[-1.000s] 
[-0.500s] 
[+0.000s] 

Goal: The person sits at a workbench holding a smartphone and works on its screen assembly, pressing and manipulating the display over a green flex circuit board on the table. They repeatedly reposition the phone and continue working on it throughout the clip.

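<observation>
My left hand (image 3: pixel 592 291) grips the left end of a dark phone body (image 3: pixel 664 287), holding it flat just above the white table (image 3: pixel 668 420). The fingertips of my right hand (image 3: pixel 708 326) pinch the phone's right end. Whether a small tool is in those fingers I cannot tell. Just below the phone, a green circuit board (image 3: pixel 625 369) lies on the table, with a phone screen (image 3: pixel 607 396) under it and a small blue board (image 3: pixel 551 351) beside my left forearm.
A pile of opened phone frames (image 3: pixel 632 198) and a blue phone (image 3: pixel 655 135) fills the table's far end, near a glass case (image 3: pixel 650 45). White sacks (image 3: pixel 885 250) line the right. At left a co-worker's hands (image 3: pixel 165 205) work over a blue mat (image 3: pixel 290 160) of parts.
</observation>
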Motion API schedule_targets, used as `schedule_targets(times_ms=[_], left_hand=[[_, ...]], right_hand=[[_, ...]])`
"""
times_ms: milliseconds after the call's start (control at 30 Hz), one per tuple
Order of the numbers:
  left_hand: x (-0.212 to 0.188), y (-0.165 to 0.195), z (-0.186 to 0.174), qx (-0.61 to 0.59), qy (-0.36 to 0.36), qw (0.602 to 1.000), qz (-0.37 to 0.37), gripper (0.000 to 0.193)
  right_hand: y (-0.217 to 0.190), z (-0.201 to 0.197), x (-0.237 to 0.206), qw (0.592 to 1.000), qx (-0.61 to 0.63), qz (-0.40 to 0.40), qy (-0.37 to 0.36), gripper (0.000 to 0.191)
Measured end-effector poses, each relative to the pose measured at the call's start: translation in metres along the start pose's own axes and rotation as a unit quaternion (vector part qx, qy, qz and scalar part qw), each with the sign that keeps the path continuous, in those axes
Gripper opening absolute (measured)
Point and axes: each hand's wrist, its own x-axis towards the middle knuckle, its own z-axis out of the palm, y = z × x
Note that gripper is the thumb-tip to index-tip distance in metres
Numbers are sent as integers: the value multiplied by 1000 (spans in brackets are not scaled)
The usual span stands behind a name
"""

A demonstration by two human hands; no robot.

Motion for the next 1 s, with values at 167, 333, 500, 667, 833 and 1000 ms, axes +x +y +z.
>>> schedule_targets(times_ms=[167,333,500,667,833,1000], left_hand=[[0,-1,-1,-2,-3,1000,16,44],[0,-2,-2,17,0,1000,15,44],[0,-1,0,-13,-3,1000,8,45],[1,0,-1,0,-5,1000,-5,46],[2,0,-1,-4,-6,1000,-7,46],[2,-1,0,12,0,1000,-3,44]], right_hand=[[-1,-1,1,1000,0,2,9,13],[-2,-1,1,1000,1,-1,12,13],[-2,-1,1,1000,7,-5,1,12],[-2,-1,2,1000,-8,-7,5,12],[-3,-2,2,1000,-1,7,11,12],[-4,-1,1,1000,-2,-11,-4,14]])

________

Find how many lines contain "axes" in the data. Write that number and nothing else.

» **WRITTEN ANSWER**: 3